From your Watch window, CleanDataSheet.Cells(Pstart, 1) and CleanDataSheet.Cells(i + 1, 1) are shown as Variant/String, not as Date. Even though they display as 1/1/2024 and 1/2/2024, they are text values that look like dates.
Month() is more tolerant and will implicitly coerce certain date-looking strings to a date. Year() is stricter on Mac VBA and in some regional settings will throw Run-time error 13 if the string cannot be safely coerced to a Date.
So what is happening is implicit conversion working in one case and failing in the other.

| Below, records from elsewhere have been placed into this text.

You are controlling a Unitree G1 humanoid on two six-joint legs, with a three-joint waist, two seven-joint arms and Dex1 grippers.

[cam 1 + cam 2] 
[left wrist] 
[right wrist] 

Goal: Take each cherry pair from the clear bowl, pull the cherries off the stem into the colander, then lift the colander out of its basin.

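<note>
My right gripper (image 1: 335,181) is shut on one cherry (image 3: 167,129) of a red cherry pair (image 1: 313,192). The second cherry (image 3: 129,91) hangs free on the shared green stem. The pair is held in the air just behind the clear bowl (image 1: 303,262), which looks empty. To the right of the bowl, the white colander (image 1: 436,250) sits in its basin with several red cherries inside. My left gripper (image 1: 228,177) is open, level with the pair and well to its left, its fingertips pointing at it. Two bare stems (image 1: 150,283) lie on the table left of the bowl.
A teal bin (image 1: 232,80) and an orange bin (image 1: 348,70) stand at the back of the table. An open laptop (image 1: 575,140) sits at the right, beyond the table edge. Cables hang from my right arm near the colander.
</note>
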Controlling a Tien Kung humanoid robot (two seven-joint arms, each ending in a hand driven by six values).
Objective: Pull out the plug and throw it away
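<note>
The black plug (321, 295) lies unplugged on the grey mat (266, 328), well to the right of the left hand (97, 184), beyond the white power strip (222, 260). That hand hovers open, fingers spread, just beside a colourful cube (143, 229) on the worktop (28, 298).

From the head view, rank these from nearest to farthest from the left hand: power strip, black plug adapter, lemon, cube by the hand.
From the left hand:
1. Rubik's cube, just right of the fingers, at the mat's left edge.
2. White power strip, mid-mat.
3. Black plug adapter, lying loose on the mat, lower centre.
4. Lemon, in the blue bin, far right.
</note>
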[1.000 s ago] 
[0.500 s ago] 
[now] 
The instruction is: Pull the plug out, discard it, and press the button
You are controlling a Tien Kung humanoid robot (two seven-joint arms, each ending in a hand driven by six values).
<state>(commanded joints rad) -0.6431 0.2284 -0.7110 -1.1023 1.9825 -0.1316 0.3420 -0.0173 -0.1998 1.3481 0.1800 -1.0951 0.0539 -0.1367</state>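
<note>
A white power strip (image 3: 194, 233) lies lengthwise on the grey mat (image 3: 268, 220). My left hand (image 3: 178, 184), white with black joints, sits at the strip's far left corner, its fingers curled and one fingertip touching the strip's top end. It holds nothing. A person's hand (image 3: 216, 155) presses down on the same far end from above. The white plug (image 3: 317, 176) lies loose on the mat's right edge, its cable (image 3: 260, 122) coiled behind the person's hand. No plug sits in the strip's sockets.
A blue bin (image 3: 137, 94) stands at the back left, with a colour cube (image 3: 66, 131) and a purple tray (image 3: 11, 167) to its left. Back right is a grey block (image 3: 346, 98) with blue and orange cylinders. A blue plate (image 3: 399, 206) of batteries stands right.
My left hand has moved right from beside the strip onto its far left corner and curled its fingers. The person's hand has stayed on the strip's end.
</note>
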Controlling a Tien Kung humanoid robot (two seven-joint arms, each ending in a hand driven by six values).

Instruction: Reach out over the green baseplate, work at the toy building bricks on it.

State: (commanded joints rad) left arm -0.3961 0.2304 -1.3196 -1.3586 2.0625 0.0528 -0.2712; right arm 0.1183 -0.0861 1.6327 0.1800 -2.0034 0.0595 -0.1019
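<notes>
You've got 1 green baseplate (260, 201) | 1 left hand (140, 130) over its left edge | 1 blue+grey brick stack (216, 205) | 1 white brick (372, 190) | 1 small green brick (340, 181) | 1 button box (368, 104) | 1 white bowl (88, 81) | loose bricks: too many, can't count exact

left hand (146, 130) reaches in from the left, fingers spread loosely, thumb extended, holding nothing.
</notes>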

The correct fix is to explicitly convert the value to a Date before calling Year or Month.
Use:
Year(CDate(CleanDataSheet.Cells(Pstart, 1).Value))
and
Year(CDate(CleanDataSheet.Cells(i + 1, 1).Value))
or:
If IsDate(CleanDataSheet.Cells(Pstart, 1).Value) Then
y = Year(CDate(CleanDataSheet.Cells(Pstart, 1).Value))
End If
A likely even better solution would be to ensure the cells contain real dates, not text. You can check this:
Debug.Print TypeName(CleanDataSheet.Cells(Pstart, 1).Value)
If it prints String, they are text. If it prints Date or Double, they are real Excel dates.
To force conversion in the sheet you can use:
CleanDataSheet.Columns(1).TextToColumns Destination:=CleanDataSheet.Range("A1"), DataType:=xlDelimited
or multiply by 1 in a helper column.